Les anciens présidents Charles de Gaulle et François Mitterrand avaient choisi d’organiser de nouvelles élections lorsqu’ils étaient confrontés à des parlements hostiles ou ingouvernables au cours de leur mandat.
Mais mardi, Macron a déclaré que « le vote d'hier ne révèle pas l'existence d'une majorité de substitution », mais vise « à bloquer le pays ». La vérité est qu’avec la montée du Rassemblement national d’extrême droite ces derniers mois, ni le parti Renaissance de Macron, ni les conservateurs ni la gauche ne veulent affronter une nouvelle raclée dans les sondages.

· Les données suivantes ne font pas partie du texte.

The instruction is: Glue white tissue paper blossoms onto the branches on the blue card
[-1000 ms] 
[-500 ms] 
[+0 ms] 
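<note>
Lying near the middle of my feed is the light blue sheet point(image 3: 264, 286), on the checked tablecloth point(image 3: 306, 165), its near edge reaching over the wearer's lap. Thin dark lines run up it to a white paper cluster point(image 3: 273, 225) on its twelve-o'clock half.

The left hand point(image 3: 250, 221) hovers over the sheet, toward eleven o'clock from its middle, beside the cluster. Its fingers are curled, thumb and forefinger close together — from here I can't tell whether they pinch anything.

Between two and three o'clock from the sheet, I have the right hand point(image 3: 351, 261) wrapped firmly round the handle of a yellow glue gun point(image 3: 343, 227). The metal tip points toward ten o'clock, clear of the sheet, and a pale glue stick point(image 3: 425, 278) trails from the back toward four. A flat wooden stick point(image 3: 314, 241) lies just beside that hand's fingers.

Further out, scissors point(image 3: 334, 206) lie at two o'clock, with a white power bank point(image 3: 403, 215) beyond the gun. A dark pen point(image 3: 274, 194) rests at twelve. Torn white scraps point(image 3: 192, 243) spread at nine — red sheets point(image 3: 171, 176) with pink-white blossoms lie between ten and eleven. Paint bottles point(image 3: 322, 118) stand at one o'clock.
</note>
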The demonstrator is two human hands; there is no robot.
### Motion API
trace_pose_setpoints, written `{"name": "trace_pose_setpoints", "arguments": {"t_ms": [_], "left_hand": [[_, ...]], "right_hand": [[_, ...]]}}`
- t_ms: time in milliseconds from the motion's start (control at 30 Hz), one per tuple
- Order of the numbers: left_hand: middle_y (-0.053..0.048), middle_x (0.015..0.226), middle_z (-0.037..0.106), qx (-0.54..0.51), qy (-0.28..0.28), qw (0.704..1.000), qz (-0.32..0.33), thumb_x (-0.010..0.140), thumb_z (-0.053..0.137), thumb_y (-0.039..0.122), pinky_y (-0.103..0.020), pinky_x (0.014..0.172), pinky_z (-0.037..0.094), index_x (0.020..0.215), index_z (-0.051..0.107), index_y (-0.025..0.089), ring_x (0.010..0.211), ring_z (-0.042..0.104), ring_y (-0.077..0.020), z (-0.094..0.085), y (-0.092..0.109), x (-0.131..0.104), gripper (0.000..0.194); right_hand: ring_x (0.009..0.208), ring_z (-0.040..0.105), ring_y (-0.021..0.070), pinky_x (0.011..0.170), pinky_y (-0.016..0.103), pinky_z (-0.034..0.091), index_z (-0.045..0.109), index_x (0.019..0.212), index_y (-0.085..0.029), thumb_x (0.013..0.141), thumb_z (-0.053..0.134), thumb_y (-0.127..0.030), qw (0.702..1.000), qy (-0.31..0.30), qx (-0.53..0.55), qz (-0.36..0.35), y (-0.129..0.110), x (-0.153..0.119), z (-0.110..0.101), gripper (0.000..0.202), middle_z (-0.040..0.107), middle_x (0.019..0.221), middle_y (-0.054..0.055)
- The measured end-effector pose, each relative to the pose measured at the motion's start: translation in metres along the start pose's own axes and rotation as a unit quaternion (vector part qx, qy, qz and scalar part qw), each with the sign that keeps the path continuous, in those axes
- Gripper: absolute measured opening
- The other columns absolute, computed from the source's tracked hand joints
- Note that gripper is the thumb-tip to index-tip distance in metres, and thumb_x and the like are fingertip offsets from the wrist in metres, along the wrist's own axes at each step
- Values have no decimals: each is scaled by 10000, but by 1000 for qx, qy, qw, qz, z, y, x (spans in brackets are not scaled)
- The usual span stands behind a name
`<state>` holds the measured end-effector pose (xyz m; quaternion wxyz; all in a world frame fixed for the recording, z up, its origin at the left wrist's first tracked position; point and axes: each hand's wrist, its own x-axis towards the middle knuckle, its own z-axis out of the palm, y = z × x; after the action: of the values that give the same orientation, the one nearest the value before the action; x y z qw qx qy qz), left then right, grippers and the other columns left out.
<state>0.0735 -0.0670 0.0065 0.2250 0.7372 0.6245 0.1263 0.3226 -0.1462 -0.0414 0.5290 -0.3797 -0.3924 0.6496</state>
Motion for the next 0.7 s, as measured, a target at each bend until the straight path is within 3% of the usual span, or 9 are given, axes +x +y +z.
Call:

Le président français cherche désormais désespérément un moyen de sortir de l’impasse sur son projet de loi sur l’immigration. Le gouvernement va convoquer « au plus vite » une commission mixte paritaire, composée de députés et de sénateurs, pour tenter de trouver une issue à la crise politique. Mais la pression monte sur Macron pour qu’il réagisse. « Il est difficile d’imaginer que le général de Gaulle subisse une telle défaite et ne fasse rien », a déclaré Chloé Morin.